Last week the White House began floating the idea to double the long term capital gains tax rate for incomes over one million dollars. At a glance it seems this would not be a problem. Surely it only affects a small percentage of “fat cat” earners—you know, those Wall Street guys. This could not be further from the truth. The capital gains tax affects the backbone of America: small business, particularly small business classified as sub-chapter “S” corporations. These are the most vulnerable, perhaps most un-tax savvy, engines of our economy.
I may not be a tax expert, lawyer, accountant, or government hack; however I am a retired small businessman. Several years ago I went through a fairly complicated exit ordeal. It was an excruciating process then, and would be impossible under the Biden administration’s proposed scenario. The new scenario would have wiped out my family financially after a lifetime of hard work. Perhaps this is the purpose.
I warned my contemporaries then, and have been warning them since: this is the easiest governmental money grab.
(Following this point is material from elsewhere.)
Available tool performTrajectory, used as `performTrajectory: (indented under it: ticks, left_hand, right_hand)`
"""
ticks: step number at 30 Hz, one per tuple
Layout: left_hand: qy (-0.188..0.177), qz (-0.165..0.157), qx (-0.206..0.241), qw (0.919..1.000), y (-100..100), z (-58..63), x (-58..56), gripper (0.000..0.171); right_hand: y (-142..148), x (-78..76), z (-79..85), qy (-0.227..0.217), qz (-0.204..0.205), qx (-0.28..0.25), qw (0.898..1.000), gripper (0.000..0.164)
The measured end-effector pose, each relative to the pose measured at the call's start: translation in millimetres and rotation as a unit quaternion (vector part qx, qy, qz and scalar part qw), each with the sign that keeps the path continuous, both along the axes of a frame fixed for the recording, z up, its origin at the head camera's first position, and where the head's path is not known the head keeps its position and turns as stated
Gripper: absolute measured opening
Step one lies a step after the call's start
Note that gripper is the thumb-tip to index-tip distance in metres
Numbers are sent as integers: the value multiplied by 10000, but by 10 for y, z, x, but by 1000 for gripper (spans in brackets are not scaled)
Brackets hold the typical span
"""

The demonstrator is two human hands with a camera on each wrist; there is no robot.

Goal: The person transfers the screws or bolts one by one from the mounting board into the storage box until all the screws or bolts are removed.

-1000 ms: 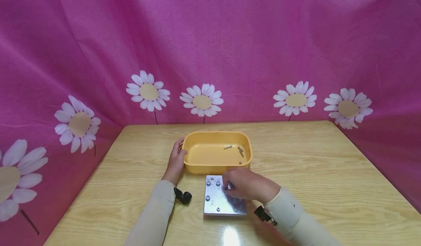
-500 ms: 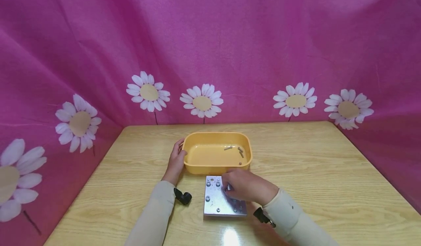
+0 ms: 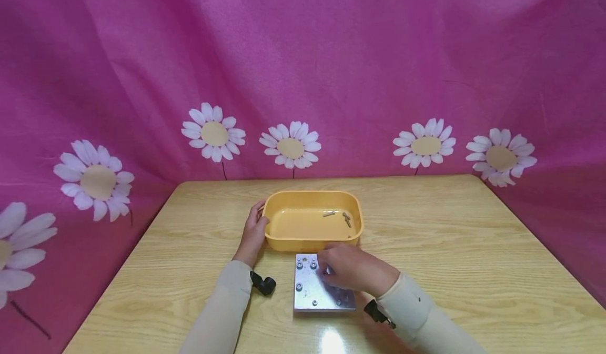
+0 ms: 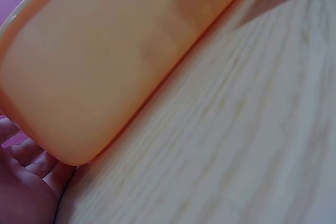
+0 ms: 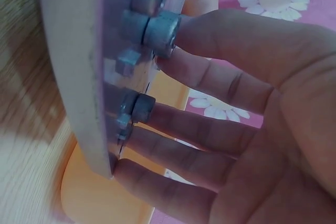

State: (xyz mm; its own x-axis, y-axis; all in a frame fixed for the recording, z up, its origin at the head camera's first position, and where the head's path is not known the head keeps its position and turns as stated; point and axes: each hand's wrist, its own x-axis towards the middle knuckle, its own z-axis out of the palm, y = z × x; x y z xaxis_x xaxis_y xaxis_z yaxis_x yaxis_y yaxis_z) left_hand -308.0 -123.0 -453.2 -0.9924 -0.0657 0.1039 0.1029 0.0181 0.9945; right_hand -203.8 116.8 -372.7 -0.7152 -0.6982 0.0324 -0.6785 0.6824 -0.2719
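Observation:
My left hand [image 3: 253,234] grips the left end of a yellow plastic tub [image 3: 295,245], thumb at the rim and fingers along the outside. Just in front of the tub lies a silver metal plate [image 3: 314,290] with several socket-head screws standing in it. Over the plate's right part, my right hand [image 3: 356,267] pinches the head of one socket-head screw [image 5: 163,34] between thumb and index finger. Its other fingers stretch along the plate's far side, near another screw head [image 5: 143,108]. From the head view, the hand hides the pinched screw.
Several loose screws [image 3: 347,220] lie in the right half of the tub. Both sit on a light wooden table [image 3: 426,228]. A pink curtain with daisies [image 3: 360,80] surrounds the table's back and sides. Each wrist wears a small black camera [image 3: 263,283].
My right hand has shifted very slightly left, still at the same screw. The left hand and plate look the same. The curtain at the left has moved a little.

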Motion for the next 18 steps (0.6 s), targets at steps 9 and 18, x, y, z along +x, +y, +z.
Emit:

What better way to tax a small amount of people and raise a huge amount of revenue, right? They sell a long-held appreciated asset (most with no debt), they therefore have the cash to pay the tax, and we can say we are just “making the rich pay their fair share”. Many states have already realized this and acted accordingly, raising the rates and magnifying the problem.
For example, say a successful small family business was started a generation (or maybe several) ago, and included real estate. The cost basis was minimal compared to current value, even less due to depreciation. The family let the accountant handle it. Now the owner wants to sell and retire, or (God forbid) passes away. Selling the business and its real estate would only cause more problems, not provide solutions. With the proposed federal tax plus the state tax there is not much left—and that does not even include estate taxes. In today’s world, if loans have been taken out due to COVID, children’s and grandchildren’s education, or other unavoidable events there may be nothing left. After a lifetime of work, or several generations worth, there is nothing left. Think about that.
No one in support of the proposition is asking the principal question: who are these businesses? Hedge funds? Brokerage firms? Law firms? No. They are your neighbors. They are pizza parlors, gas stations, small farms, general stores—assuming they survived the crippling COVID regulations. They worked seven days a week, fifty-two weeks a year to start something from nothing. We now are proposing to destroy them because they started from nothing.